Leaving out every picture, quote the data below exactly as it appears.

####

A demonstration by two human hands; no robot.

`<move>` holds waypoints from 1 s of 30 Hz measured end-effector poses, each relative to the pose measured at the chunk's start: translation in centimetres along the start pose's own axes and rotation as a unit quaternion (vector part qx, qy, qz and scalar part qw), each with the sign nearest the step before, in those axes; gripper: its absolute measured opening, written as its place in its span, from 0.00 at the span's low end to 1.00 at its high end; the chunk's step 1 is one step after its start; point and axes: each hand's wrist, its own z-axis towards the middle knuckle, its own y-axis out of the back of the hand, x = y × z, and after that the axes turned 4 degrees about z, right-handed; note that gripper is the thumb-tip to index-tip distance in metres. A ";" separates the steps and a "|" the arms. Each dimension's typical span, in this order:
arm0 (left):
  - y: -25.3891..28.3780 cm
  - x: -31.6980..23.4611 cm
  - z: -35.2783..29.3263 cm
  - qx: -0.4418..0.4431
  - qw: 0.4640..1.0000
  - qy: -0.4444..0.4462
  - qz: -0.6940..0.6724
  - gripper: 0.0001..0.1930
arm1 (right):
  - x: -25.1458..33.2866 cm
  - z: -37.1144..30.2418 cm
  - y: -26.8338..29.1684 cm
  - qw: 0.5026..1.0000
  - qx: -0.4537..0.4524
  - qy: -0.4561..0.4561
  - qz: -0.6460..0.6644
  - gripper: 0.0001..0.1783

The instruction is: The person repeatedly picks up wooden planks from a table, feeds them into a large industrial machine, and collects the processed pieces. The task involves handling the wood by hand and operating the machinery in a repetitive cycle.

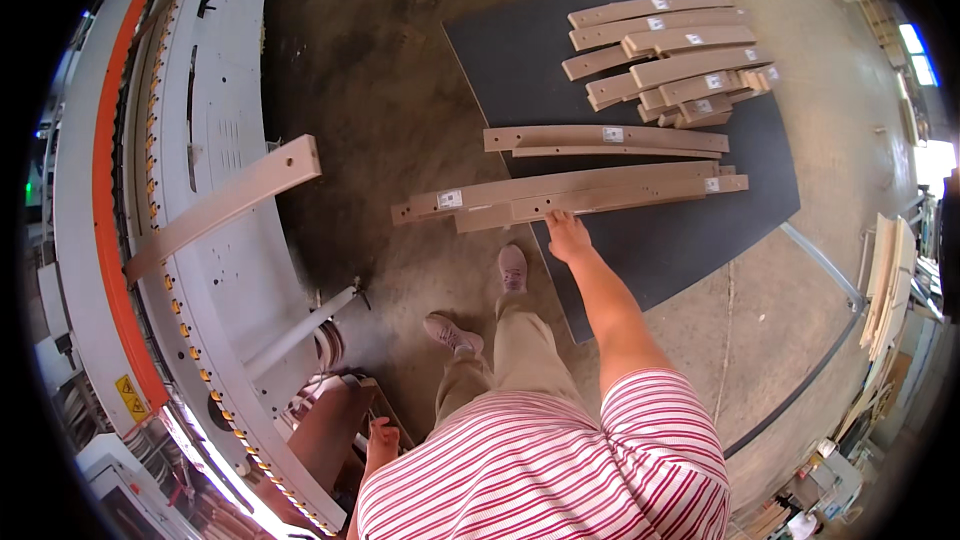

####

-- Written response --
A demonstration by two human hands; no robot.

`<move>` holds waypoints from 1 s of 30 Hz measured end-effector poses, each relative to the pose measured at the chunk's start: translation in centimetres along the start pose's own axes and rotation as a unit quaternion (vector part qx, qy, qz and scalar part qw), each with the sign nearest the step before, in those axes; gripper: its absolute measured opening, written as its place in its span, from 0.00 at the span's low end to 1.00 at its high end; the chunk's step 1 is one step after its start; point and axes: each hand's wrist, its own z-axis towards the middle knuckle, its own y-axis out of the back of the hand, x = y × z, and after that the axes turned 4 degrees about z, right-handed; note that gripper is the thumb-tip to index-tip distance in metres. A ";" separates the steps and a "|" the arms. Each dimension's typical span, in this order:
arm0 (left):
  - y: -25.3891..28.3780 cm
  - x: -31.6980..23.4611 cm
  - z: -35.2783..29.3263 cm
  - qx: -0.4418..0.4431
  - qw: 0.4640..1.0000
  - qy: -0.4444..0.4462
  - qz: -0.6940..0.6724
  - gripper: 0.0001..0.1930
arm1 (right):
  - x: -25.1458..33.2866 cm
  - z: -37.1144..30.2418 cm
  - y: -26.8338..29.1684 cm
  - qw: 0.5026..1.0000
  - qx: -0.4537..0.4524
  - qy: -0.4561..0.4561
  - qz: -0.6460..0.6644
  - gripper: 0.0001..0.1783

The instruction is: The person repeatedly picks up wooden planks from a table, feeds them into a large industrial machine, and collects the processed pieces. The task involves handling the wood by hand and operating the machinery in a repetitive cycle.

This answer is complete as it stands.